# ASSIGNED TASK
Taking the entries below, transcribe only the lines starting with the one with "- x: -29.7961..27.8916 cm" and going on through the one with "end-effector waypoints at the", exactly as written, without the pictures.

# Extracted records
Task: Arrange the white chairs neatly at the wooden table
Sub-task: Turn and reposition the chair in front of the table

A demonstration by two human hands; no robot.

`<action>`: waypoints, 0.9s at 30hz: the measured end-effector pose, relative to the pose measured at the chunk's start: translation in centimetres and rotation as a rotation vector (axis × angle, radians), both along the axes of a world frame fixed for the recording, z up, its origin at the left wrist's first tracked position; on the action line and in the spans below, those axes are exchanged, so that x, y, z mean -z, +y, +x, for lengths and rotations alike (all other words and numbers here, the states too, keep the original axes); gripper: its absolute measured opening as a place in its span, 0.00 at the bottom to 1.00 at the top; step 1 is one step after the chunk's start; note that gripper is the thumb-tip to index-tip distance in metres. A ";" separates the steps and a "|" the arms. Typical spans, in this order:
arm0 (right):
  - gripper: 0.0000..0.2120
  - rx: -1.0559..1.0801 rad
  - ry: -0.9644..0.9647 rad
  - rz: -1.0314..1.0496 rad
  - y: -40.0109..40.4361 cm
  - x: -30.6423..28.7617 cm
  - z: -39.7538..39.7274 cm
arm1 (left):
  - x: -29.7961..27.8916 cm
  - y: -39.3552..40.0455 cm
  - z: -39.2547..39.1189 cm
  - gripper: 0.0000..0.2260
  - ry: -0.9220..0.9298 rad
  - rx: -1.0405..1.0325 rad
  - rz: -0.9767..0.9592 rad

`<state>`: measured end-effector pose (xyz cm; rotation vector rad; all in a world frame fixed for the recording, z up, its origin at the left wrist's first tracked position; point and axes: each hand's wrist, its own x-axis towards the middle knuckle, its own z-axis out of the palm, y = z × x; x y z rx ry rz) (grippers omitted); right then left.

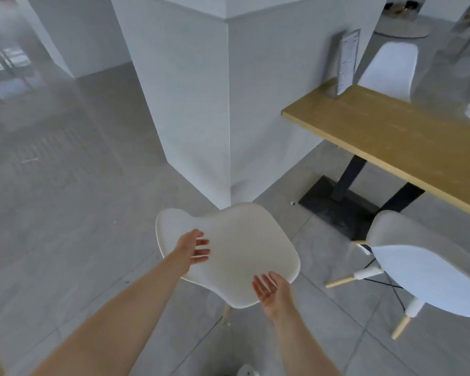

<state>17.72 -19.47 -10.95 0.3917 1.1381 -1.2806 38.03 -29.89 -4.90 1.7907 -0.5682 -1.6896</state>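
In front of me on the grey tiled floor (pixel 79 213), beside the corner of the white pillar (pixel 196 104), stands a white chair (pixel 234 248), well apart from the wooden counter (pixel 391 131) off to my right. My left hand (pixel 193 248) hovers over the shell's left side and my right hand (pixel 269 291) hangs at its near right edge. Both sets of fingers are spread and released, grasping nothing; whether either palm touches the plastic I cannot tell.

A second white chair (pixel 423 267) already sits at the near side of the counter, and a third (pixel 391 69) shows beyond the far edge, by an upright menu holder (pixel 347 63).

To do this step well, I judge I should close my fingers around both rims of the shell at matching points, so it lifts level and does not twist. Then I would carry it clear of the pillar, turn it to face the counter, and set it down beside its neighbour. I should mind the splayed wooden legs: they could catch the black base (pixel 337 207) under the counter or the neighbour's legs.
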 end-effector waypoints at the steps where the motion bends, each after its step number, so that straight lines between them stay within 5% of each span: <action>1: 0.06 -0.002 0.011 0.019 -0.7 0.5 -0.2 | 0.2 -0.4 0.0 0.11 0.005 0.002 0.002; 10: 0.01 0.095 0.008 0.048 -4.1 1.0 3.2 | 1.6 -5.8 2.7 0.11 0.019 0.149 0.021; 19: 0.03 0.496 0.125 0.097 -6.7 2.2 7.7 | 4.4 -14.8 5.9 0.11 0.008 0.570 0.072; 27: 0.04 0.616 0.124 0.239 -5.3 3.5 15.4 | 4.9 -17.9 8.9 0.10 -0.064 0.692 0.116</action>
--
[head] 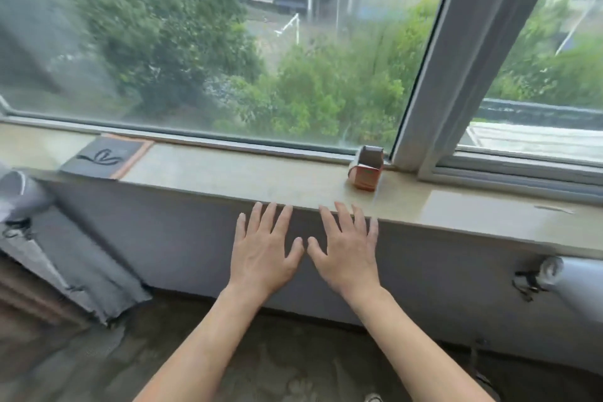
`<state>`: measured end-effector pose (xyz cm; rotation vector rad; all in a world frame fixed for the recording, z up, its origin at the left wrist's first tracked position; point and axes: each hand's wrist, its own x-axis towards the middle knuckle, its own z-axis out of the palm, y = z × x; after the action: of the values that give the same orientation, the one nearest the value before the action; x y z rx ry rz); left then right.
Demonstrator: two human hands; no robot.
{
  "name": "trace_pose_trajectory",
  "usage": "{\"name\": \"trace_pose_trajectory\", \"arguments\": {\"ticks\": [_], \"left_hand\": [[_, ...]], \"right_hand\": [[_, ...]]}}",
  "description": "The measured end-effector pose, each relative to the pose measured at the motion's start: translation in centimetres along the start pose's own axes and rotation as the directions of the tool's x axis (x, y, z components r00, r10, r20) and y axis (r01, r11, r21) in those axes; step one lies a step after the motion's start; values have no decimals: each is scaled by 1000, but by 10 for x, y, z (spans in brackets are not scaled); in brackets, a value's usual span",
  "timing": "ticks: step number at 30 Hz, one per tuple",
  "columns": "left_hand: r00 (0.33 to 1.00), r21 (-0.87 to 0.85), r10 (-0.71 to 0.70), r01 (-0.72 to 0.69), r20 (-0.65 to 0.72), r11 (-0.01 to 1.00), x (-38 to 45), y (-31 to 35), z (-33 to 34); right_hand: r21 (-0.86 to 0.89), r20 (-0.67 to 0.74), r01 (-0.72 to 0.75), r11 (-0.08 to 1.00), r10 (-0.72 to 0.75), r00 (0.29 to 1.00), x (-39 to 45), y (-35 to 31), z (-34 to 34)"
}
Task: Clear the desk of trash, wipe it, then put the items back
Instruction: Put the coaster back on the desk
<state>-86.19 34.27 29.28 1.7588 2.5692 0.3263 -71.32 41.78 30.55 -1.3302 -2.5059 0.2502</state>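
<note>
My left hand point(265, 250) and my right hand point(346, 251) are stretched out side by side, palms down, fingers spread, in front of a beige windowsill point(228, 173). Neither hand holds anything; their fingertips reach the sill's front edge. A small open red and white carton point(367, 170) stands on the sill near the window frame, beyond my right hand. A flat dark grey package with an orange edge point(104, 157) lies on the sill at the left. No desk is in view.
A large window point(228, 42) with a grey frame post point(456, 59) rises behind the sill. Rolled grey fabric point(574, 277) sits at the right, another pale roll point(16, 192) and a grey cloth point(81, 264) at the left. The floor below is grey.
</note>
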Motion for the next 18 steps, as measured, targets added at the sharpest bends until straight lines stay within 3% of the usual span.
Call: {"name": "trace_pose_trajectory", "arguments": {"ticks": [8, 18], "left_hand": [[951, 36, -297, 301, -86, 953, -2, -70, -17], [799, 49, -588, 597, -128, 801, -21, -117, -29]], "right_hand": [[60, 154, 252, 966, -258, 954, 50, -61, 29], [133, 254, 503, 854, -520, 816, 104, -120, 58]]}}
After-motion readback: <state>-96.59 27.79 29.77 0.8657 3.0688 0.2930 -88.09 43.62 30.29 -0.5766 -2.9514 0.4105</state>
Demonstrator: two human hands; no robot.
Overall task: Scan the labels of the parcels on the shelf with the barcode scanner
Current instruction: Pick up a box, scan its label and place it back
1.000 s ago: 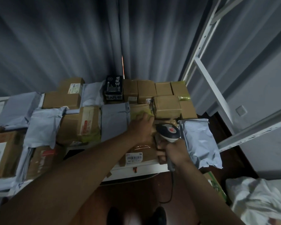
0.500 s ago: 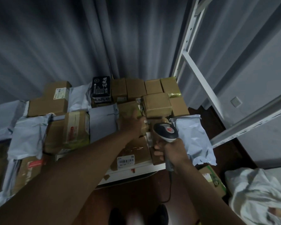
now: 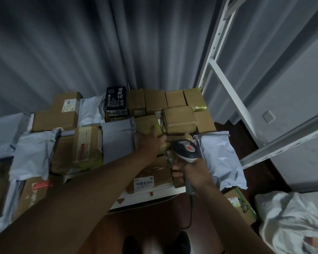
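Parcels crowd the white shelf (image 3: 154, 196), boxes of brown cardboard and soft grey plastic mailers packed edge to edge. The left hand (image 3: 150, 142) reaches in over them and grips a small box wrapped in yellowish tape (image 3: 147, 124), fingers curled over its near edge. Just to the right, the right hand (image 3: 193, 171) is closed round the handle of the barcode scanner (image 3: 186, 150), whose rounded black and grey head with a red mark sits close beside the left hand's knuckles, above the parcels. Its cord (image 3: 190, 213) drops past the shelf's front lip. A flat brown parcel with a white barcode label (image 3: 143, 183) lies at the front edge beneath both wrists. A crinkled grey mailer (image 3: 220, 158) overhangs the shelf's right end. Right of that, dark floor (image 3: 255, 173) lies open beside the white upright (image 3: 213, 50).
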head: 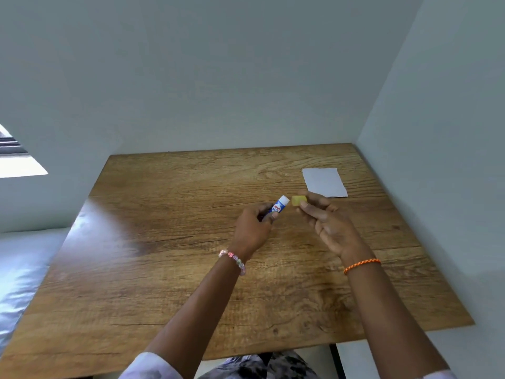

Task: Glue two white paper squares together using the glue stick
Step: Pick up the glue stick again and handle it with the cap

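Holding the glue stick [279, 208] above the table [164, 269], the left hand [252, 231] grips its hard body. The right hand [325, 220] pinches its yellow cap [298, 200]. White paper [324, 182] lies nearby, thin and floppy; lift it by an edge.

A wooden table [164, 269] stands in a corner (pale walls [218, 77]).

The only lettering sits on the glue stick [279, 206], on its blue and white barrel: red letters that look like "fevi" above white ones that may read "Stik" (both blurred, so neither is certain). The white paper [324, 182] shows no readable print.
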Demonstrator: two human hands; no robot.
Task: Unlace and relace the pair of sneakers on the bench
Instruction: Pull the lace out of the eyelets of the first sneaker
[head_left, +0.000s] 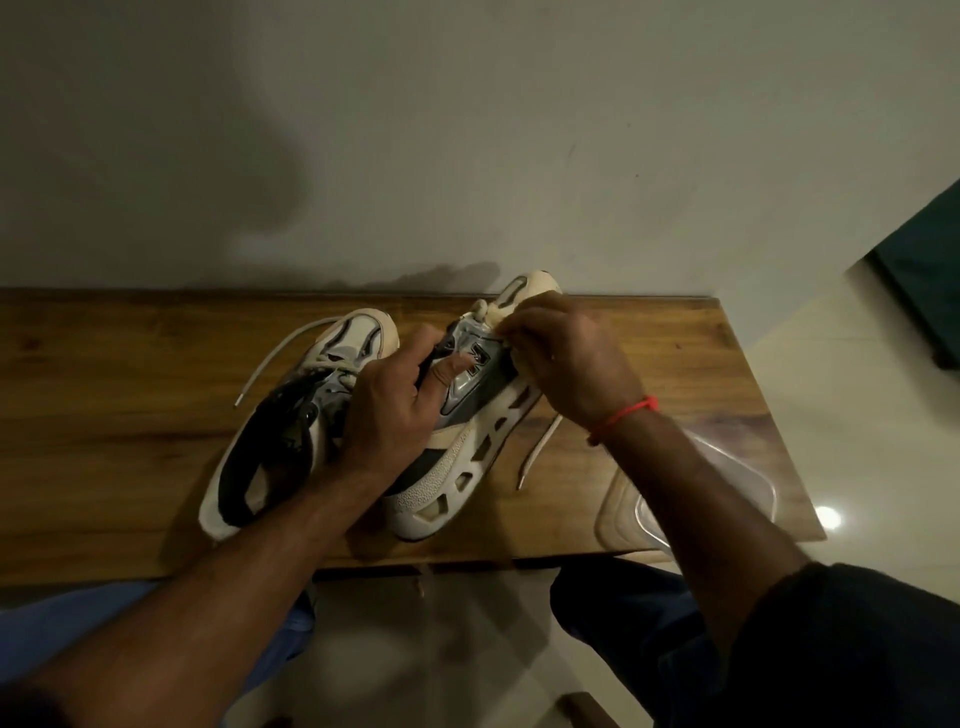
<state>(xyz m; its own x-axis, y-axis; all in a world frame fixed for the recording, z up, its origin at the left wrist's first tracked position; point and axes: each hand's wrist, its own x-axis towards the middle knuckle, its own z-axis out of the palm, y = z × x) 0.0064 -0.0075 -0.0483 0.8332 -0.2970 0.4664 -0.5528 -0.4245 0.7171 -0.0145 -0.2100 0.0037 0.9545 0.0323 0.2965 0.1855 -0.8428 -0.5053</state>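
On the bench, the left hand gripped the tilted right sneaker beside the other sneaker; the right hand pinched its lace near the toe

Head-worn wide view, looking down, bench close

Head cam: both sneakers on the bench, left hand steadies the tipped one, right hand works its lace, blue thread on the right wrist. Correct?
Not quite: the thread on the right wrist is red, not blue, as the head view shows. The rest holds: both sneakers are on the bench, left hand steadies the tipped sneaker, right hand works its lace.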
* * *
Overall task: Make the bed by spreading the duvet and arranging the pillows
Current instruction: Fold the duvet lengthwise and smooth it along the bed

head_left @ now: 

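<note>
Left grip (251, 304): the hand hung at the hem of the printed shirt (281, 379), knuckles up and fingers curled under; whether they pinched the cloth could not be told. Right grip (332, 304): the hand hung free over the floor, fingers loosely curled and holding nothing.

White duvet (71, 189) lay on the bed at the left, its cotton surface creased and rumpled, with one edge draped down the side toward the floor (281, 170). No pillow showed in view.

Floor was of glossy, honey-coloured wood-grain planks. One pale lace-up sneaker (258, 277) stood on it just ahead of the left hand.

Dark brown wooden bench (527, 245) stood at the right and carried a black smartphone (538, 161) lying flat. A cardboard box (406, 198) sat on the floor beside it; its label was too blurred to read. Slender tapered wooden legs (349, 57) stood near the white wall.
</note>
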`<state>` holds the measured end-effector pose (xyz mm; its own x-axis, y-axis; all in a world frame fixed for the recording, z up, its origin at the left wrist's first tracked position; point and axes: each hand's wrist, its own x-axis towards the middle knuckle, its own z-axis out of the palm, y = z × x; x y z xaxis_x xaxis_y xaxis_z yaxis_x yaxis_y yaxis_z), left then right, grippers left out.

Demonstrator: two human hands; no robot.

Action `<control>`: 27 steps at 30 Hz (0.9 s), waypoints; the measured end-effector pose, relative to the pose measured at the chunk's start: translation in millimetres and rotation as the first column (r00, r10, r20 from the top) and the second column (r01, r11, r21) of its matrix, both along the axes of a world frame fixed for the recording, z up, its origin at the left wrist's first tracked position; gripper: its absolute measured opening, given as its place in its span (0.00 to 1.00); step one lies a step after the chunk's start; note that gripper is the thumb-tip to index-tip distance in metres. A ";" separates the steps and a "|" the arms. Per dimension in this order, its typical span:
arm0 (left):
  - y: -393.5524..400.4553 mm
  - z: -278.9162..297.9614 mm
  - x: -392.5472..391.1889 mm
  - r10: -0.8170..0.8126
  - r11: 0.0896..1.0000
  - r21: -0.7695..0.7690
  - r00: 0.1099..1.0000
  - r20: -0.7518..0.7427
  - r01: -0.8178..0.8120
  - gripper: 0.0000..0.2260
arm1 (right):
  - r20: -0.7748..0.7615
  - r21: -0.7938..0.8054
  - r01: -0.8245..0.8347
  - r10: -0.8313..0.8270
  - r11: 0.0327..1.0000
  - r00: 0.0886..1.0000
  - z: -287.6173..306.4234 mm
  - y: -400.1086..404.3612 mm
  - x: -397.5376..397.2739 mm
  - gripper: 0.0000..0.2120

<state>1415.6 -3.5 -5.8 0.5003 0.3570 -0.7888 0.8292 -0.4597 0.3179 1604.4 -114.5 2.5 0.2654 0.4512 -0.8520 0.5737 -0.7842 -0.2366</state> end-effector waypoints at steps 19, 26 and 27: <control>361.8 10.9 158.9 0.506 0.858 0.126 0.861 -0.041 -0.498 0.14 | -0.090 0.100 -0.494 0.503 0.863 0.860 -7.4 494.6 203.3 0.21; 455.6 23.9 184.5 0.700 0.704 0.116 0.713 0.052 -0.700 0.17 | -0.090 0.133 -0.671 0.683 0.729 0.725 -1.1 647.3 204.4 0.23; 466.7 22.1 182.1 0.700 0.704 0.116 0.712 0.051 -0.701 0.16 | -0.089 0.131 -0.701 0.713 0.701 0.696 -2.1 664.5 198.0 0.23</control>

# OUTPUT OF THE EXERCISE
  - x: -29.7961..27.8916 cm
  - y: -39.3552..40.0455 cm
  - z: -39.2547..39.1189 cm
  - gripper: 0.0000..0.2260
  - ry: -0.9220..0.9298 rad
  - rx: -1.0405..1.0325 rad
  - rz: -0.9767..0.9592 rad

`<state>`: measured end-effector pose (xyz cm; rotation vector rad; all in a world frame fixed for the recording, z up, its origin at the left wrist's first tracked position; point and axes: each hand's wrist, its own x-axis towards the middle knuckle, its own z-axis out of the palm, y = z × x; x y z rx ry rz) (grippers omitted); right then left.


<state>17.72 -19.47 -10.95 0.3917 1.1381 -1.2806 38.03 -29.89 -4.90 1.7907 -0.5682 -1.6896</state>
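In front of me on the grey tiled floor (pixel 79 213), beside the corner of the white pillar (pixel 196 104), stands a white chair (pixel 234 248), well apart from the wooden counter (pixel 391 131) off to my right. My left hand (pixel 193 248) hovers over the shell's left side and my right hand (pixel 269 291) hangs at its near right edge. Both sets of fingers are spread and released, grasping nothing; whether either palm touches the plastic I cannot tell.

A second white chair (pixel 423 267) already sits at the near side of the counter, and a third (pixel 391 69) shows beyond the far edge, by an upright menu holder (pixel 347 63).

To do this step well, I judge I should close my fingers around both rims of the shell at matching points, so it lifts level and does not twist. Then I would carry it clear of the pillar, turn it to face the counter, and set it down beside its neighbour. I should mind the splayed wooden legs: they could catch the black base (pixel 337 207) under the counter or the neighbour's legs.
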 end-effector waypoints at the steps where the motion bends, each after its step number, so that straight lines between them stay within 5% of each span: <action>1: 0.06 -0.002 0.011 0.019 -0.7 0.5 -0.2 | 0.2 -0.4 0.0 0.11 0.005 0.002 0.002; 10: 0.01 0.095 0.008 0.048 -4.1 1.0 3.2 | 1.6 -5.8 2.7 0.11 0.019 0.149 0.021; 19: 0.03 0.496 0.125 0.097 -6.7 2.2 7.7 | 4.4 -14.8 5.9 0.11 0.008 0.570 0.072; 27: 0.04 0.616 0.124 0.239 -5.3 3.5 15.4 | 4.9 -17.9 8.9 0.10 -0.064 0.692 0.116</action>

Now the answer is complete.